Outre ces notes, M. Yoshikawa a également agrémenté sa traduction d’illustrations piochées dans le dictionnaire Larousse du XXème. Par ce choix, il facilite la concrétisation d’un objet, d’un lieu, d’une scène (un mât de cocagne, des vespasiennes, la partition d’une chanson populaire française…) au lecteur nippon contemporain et l’aide dans sa compréhension de l’histoire.

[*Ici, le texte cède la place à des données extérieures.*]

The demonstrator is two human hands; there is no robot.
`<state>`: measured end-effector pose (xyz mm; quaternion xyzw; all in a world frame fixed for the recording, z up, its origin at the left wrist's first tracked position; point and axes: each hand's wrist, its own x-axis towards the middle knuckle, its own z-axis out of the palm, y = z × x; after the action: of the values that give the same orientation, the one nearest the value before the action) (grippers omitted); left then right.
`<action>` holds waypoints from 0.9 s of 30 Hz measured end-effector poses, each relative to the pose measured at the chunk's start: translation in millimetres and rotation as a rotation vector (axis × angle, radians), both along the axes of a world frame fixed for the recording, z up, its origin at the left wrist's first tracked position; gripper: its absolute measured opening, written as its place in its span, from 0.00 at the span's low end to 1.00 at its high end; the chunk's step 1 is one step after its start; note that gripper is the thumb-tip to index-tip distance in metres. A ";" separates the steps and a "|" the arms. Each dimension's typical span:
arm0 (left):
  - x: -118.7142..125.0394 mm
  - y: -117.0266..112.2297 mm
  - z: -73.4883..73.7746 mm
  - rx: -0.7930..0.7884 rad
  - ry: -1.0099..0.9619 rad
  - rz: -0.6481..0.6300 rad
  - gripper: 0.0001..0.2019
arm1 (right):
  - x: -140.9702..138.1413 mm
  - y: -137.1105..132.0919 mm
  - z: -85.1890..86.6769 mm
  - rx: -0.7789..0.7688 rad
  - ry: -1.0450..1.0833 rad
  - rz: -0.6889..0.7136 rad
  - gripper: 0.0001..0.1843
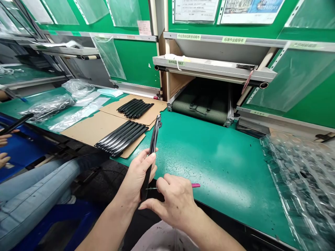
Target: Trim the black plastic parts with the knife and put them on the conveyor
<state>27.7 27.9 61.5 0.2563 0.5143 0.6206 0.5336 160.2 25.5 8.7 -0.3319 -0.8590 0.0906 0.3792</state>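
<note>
My left hand is wrapped round a long, glossy black plastic strip, which stands tilted up over the table's front edge. A small clip-like tab juts from its upper end. In my right hand is a slim knife with a pink handle; its thin blade reaches across to the lower part of the strip. My right thumb is stretched out by the strip's bottom end. Left of my hands, a row of similar black strips lies on cardboard, with a second pile behind it.
A green tabletop carries clear plastic trays on the right. A conveyor belt opens at the back beneath a shelf. A pale container sits below my hands. At left, another person's hand holds a black strip.
</note>
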 end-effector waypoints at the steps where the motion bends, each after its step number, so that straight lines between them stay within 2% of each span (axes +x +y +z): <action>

Aussi, et c’est sûrement la tâche la moins aisée, le traducteur s’est efforcé ici de garder au maximum l’ordre des mots dans une phrase. En japonais, l’ordre des mots est exactement opposé au français, avec le verbe se mettant toujours à la fin. M. Yoshikawa a souhaité ici préserver l’enchaînement des images voulues par Proust ainsi que la phraséologie française. Cette prise de position donne à réfléchir sur la sempiternelle question en traduction littéraire : Faut-il adapter le texte au lecteur cible et le conforter dans ses habitudes de lecture, ou bien rester le plus fidèle au texte source, quitte à le malmener ? Kuzoyoshi Yoshikawa semble avoir pris parti, en restant au plus proche de l’ordre des mots, du fait que cet ordre, du moins chez Marcel Proust, « est essentiellement porteur de sens, en ce qu’il traduit un processus perceptif et mental ».

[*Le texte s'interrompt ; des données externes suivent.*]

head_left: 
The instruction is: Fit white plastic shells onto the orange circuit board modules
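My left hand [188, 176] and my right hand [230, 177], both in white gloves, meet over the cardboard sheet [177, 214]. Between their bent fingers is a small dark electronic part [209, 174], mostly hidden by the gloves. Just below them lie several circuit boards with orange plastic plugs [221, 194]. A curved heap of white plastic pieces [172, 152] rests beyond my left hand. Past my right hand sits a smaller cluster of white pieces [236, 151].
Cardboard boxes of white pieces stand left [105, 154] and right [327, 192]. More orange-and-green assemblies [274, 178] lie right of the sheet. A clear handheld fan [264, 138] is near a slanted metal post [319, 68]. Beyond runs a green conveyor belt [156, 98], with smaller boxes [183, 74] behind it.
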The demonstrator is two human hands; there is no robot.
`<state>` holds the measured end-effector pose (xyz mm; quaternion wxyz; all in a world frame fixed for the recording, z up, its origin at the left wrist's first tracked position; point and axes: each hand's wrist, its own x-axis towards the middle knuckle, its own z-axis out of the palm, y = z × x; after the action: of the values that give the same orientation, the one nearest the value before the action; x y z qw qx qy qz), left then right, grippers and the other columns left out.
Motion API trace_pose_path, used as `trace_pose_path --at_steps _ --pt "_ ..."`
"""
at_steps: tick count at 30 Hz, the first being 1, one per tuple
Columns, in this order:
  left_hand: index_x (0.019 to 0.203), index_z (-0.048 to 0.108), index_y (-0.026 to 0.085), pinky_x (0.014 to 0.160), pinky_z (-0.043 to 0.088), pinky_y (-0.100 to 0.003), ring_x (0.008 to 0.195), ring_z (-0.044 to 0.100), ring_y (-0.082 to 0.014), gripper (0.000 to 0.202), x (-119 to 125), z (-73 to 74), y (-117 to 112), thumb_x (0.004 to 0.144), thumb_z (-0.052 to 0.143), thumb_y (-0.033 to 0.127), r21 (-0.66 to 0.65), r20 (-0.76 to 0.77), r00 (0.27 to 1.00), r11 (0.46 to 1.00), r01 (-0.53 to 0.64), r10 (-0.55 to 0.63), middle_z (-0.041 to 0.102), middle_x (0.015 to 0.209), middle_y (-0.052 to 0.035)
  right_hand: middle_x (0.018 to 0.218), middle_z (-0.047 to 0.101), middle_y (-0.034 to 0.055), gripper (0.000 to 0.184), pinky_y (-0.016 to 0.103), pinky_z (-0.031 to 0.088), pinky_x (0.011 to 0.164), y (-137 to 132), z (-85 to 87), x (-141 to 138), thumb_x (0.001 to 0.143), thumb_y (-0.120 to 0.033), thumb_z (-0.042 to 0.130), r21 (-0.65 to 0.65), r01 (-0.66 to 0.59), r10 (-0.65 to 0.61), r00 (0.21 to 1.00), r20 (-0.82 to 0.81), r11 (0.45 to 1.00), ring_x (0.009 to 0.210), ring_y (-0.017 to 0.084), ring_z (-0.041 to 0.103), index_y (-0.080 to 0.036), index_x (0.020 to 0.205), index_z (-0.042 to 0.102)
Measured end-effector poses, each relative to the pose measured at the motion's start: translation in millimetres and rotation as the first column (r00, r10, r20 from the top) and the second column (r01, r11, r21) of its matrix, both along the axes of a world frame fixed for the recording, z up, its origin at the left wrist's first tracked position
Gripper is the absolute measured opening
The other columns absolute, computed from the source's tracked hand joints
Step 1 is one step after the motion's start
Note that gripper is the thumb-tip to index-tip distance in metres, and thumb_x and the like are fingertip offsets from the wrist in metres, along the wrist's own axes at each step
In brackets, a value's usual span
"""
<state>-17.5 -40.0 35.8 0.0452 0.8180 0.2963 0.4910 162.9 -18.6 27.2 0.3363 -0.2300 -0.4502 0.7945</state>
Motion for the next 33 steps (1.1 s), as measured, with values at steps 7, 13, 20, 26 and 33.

En contrepartie, la langue nippone semble disposer de ressources facilitant parfois la traduction. Par exemple, l’omniprésence des idéophones, sortes d’onomatopées qui suggèrent une situation de manière très concrète et qui viennent apporter du détail au verbe (la façon de rire, de marcher, de dormir…), pouvant traduire au plus près un verbe très spécifique en français. Ces idéophones développent tout leur intérêt ici, les phrases proustiennes jouant beaucoup sur la perception par les sens.

Par cette approche très analytique et ingénieuse (l’insertion d’illustrations tirées du Larousse), Kazuyoshi Yoshikawa a offert à ses concitoyens ce qui semble être une très grande traduction. M. Yoshikawa, par ce travail, donne à réfléchir sur les limites en traduction ; il n’apparaît pas possible de traduire une œuvre tant ancrée dans la société française du début du XXème pour un public japonais du XXIème siècle sans la complicité de notes de bas de pages et ici d’illustrations. Jusqu’à quel point un traducteur peut-il traduire une œuvre sans tomber dans la réécriture ou l’adaptation, sans avoir à user de notes explicatives ?

 

Par Toni Lacotte

Cette publication s’inscrit dans le cadre d’un Projet de Recherche Appliquée, de 4 étudiants en Master 1 Communication interculturelle et traduction de l’ISIT afin de donner le goût de lire à un large public et mettre en valeur le travail des traducteurs, garants de la circulation des livres et des idées, des cultures et des savoirs.